Account
Blacknest BDS Data Overview
Date | 2008-03-04 |
Version | 0.6 |
Note that this is a "work in progress" document and is being continually updated.
Introduction
This document provides an overview of the seismic data and meta data that the BDS system needs to process.Terminology
Quite a lot of terminology is used seismic instrumentation. Some of this is conflicting. For the BDS system we will use the following terminology:Term | Description |
---|---|
Array | Name of an array of Stations having seismometers and other sensors. An Array could just have one Station. A whole array is sometimes termed a Station in some contexts. (The may be integrated in the Station, where a Station could have a type which could be an Array). |
Station | A single measuring site that can have a number of instruments. This has a location which is time dependent. |
Instrument | A single measuring instrument that can have a number of channels. |
Channel | A single measuring channel that consists of a seismometer sensor and a digitiser. Each channel has a calibration value. |
Sensor | A per channel, seismometer, hydrophone or other sensor measuring time-dependent data, e.g. temperature, wind speed. |
Digitiser | A per channel digitiser implicitly including the cascade of filters/decimators if it over samples. |
Network | This defines an organisation that is responsible for a number of seismic Arrays or provides data for a number of Arrays. Each Network organistaion may have its own database with different settings for various parameters such as CalibrationScale. |
PAZ | Poles and Zeros table for frequency response |
FAP | Frequency Amplitude Phase table for frequency response |
FIR | Finite Impulse Response coefficient table for frequency response |
Event | A seismic disturbance, e.g. and earthquake or explosion. |
Arrival | An "arrival" is a signal from an earthquake or explosion recorded at a station. |
- Currently the term Station can to refer to an Array or an individual Station. We could use the Term Station for multiple site Arrays and single site Stations. In software a Station object could thus have a list of "Sub-Stations".
Instrument Response MetaData
An Array consists of a number of seismic measuring Stations. Each seismic measuring Station has a location and a number of instruments related to it. Each Instrument can measure data on a number of Channels. Each Channel has the following components:- A seismometer sensor. This outputs a voltage dependent on displacement.
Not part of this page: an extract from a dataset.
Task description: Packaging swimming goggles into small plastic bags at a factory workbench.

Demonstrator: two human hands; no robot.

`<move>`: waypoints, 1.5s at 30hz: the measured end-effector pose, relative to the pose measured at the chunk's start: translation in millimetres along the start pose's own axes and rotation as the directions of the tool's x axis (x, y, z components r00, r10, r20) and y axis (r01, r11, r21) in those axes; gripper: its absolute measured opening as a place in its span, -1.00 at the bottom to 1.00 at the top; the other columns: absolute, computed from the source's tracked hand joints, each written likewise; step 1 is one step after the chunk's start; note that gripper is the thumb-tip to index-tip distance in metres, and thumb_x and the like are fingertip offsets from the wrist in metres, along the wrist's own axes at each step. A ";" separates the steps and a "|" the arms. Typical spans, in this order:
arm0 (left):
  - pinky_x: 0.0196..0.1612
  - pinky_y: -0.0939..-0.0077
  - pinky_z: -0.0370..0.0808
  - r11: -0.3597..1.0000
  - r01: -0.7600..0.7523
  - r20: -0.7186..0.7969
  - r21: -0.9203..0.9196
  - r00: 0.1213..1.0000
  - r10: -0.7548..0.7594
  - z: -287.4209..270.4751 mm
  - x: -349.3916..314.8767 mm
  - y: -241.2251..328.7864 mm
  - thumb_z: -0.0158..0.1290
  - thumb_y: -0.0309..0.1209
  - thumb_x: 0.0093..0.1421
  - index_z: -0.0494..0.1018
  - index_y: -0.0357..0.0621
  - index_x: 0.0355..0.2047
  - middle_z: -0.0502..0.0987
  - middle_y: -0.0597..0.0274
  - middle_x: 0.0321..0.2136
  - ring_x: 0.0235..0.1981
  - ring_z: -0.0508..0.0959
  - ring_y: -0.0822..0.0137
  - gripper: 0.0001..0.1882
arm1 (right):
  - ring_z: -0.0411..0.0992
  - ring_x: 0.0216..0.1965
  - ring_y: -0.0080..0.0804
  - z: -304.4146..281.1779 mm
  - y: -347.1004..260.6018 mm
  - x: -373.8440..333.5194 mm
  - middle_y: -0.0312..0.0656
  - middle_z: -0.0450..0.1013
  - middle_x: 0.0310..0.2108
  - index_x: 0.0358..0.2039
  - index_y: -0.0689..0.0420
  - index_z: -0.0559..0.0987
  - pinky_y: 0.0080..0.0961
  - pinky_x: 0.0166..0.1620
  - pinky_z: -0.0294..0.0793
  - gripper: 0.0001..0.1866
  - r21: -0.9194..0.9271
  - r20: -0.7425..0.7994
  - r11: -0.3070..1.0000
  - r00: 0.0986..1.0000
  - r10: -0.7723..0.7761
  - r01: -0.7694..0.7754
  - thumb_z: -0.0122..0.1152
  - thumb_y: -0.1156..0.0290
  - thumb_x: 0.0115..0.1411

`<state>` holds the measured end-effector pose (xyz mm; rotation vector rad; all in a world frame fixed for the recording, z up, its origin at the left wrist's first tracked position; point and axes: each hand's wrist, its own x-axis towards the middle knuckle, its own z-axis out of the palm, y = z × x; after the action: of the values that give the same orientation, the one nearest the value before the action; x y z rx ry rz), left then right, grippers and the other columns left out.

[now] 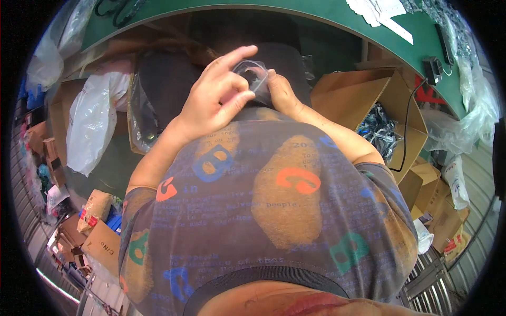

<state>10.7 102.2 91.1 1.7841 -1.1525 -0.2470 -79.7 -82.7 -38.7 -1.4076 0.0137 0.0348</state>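
Observation:
A small clear plastic bag (pixel 252 72) is stretched between my two hands, above my lap. My left hand (pixel 219 94) pinches its near left edge between the thumb and a curled finger, while the index finger points up and away. On the other side, my right hand (pixel 283 94) grips the bag with its thumb on top; its other fingers are mostly hidden. The bag's mouth looks spread. Whether anything lies inside it, I cannot tell.
A green table (pixel 221 11) curves along the far side, holding white papers (pixel 380 13) and a black adapter (pixel 433 69) with a hanging cable. An open cardboard box (pixel 348 87) at right holds several dark bagged items (pixel 378 131). A white plastic bag (pixel 92 121) hangs at left.

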 end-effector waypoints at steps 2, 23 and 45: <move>0.30 0.08 0.29 0.984 -0.171 0.052 0.051 0.984 0.168 -2.3 4.6 -0.8 0.33 -0.54 0.04 0.48 -0.15 -0.43 0.38 -0.11 0.30 0.26 0.41 -0.09 -0.80 | 0.49 0.00 -0.36 0.6 0.4 -1.4 -0.12 0.57 -0.03 0.16 0.23 0.54 -0.41 0.13 0.41 -0.28 0.055 0.002 0.998 1.000 0.005 -0.005 -0.37 -0.15 0.54; 0.17 0.24 0.44 0.998 -0.059 0.093 -0.028 0.994 0.062 -33.1 3.2 -7.0 0.47 -0.30 -0.07 0.57 -0.11 -0.11 0.51 0.04 0.13 0.11 0.53 0.08 -0.50 | 0.49 0.07 -0.37 0.2 -0.6 -3.6 -0.11 0.57 0.02 0.16 0.26 0.52 -0.39 0.19 0.42 -0.29 -0.003 -0.029 0.997 0.997 0.076 -0.076 -0.34 -0.14 0.54; -0.12 0.58 0.56 0.837 0.330 0.122 -0.436 0.943 -0.308 28.8 3.8 -8.6 0.27 -0.56 0.22 0.68 -0.25 -0.21 0.67 0.22 -0.22 -0.17 0.63 0.47 -0.87 | 0.43 0.03 -0.36 -7.2 1.7 -10.5 -0.19 0.50 -0.07 -0.01 0.24 0.59 -0.40 0.16 0.34 -0.34 0.144 -0.107 0.990 0.994 0.007 0.009 -0.30 -0.11 0.53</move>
<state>0.5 82.6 70.5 1.5423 -0.7382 -0.7038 -90.1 -89.7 -41.2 -1.2634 0.1029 -0.0423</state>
- An anti-aliasing filter with some response.
- A digitiser which samples at some frequency with some frequency response.
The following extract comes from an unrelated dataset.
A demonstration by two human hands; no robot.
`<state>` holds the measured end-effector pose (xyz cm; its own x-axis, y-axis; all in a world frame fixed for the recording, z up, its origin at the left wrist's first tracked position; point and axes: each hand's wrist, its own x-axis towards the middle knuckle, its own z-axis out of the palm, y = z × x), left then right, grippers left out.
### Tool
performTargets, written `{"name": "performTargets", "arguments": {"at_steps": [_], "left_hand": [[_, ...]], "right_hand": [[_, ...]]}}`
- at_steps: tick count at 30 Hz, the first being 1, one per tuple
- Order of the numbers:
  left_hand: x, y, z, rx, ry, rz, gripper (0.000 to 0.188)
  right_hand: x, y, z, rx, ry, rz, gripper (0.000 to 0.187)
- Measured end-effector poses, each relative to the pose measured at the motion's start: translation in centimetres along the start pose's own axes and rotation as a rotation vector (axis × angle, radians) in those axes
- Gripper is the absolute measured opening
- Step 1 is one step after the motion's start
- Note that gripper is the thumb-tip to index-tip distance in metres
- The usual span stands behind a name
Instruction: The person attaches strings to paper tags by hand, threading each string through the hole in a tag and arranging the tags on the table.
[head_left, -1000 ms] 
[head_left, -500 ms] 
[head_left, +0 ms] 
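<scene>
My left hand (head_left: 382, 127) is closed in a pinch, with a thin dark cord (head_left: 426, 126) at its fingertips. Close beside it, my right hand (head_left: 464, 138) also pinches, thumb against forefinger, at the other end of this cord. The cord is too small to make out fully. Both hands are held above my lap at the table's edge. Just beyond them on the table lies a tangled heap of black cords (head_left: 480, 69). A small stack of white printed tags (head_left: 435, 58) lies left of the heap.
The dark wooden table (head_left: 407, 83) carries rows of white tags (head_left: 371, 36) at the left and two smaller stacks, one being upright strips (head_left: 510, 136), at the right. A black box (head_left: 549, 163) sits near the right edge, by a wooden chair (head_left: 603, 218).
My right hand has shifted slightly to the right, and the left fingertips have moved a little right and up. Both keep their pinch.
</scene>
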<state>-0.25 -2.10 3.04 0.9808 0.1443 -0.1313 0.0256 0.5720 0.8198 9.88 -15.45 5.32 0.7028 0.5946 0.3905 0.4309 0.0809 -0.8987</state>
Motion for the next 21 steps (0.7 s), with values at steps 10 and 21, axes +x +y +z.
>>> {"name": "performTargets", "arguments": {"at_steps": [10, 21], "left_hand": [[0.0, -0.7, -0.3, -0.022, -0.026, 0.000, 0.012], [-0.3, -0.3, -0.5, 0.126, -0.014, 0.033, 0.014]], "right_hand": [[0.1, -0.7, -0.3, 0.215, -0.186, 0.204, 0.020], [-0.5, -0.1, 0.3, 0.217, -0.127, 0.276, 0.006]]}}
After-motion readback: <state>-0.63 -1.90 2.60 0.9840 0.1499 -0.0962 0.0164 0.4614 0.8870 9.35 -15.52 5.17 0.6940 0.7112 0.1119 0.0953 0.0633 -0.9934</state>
- A set of filters with appropriate frequency responses.
The anti-aliasing filter, digitiser and post filters have some frequency response that is given in either a pole/zero table, a frequency to amplitude/phase table or a set of FIR coefficients. These filters are fairly "flat" over the region of interest compared to the seismometers frequency response and are thus their responses are not normally taken into account.
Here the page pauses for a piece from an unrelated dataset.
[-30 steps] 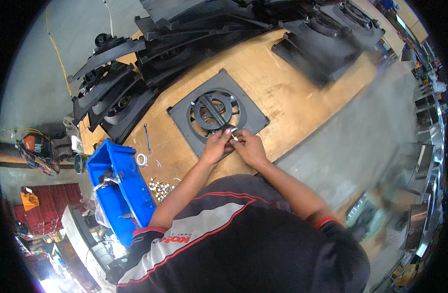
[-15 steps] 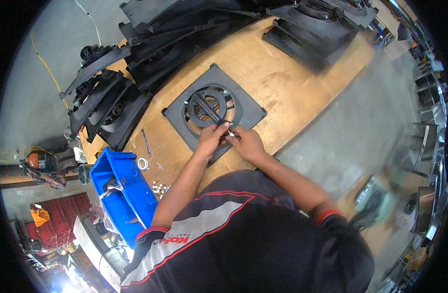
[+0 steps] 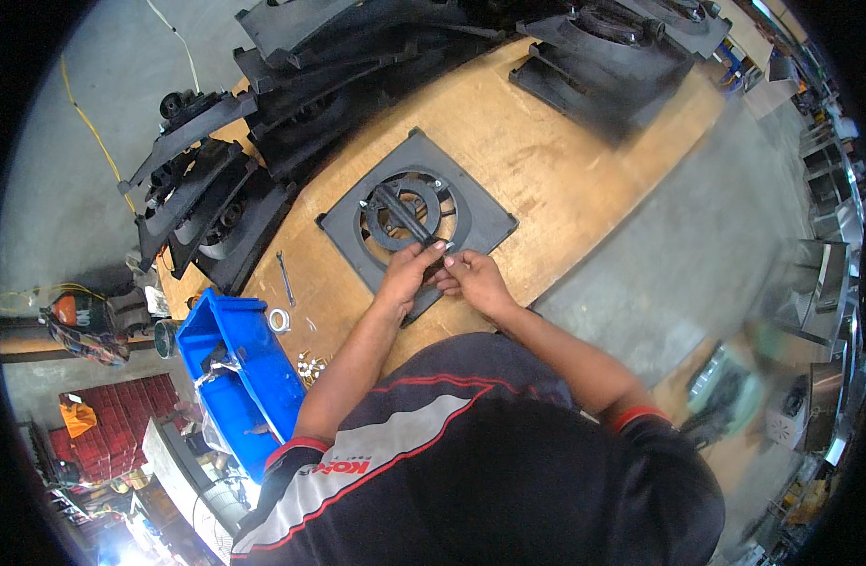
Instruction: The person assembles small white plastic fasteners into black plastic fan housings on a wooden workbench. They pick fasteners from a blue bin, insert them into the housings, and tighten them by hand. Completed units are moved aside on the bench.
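Note:
A square dark-grey cast plate [image 3: 478,206] with a round, ringed opening lies flat on the wooden table in front of me. A black tube [image 3: 403,215] runs from the ring at its middle toward my hands. My left hand [image 3: 409,275] is closed around the tube's near end, thumb on top. Close beside it, my right hand [image 3: 474,281] has thumb and fingers pinched together at the tube's end. A small pale metal tip [image 3: 449,246] shows between the hands; what the right fingers hold is too small to make out.
Left of the plate lie a wrench [image 3: 285,279], a white tape roll [image 3: 279,321] and several small brass-and-white fittings [image 3: 311,368]. A blue bin [image 3: 249,344] stands at the table's left edge. Dark cast plates are stacked at the back left [image 3: 334,90] and back right [image 3: 598,80].
My right fingers have shifted slightly and curled in at the tube's end. My left hand keeps its hold, and the plate stays in place.

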`<action>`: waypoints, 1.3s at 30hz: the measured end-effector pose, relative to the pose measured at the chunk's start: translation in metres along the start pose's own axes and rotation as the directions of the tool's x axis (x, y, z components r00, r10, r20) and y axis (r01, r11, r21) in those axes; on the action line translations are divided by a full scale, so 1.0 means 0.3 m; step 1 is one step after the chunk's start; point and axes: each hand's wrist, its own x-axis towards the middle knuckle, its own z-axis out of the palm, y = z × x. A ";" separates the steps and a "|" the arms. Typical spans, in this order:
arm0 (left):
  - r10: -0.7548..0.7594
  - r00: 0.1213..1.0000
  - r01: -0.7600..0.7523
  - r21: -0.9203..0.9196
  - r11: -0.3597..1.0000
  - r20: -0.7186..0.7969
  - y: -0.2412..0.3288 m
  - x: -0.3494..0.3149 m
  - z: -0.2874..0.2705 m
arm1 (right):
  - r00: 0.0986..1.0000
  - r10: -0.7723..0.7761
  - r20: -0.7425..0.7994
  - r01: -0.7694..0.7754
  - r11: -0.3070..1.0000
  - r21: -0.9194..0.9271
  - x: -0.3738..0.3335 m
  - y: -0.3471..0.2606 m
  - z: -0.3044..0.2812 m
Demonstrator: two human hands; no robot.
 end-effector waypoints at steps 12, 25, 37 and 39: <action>0.007 1.000 -0.008 -0.214 0.977 -0.005 0.133 0.175 0.212 | 0.967 -0.221 -0.126 0.201 0.968 -0.151 0.173 -0.119 -0.202; -0.056 0.990 0.049 -0.059 0.997 -0.130 0.122 0.247 0.215 | 0.801 -0.580 -0.149 0.430 0.730 -0.531 0.124 -0.144 -0.221; -0.038 0.994 0.031 -0.070 0.997 -0.099 0.111 0.245 0.202 | 0.789 -0.594 -0.158 0.432 0.719 -0.545 0.159 -0.124 -0.224; -0.037 0.996 0.030 -0.088 0.996 -0.082 0.116 0.239 0.198 | 0.825 -0.538 -0.171 0.392 0.764 -0.513 0.171 -0.120 -0.218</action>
A manual calibration is performed, occasionally, which provides an overall CalibrationScale value for a given CalibrationFrequency over the entire channel from seismometer movement to digitised value in file. This allows the seismic movement to be expressed in nanometers.
If a user wants basic seismic data they simply multiply each samples value by the CalibrationScale value. Geotool can do this.
If a user wants more detail they can get the frequency response of the seismometer and perhaps the other filters, normalize these at the CalibrationFrequency and apply the inverse transformation to the data set as well as multiply by the CalibrationScale value.
In the old system, to simplify the later procedure, the pzconst value is calculated for the pole/zero response at the calibration frequency. This provides a simple scale value that can be applied to the data's values to normalise the seismometer's pole/zero table.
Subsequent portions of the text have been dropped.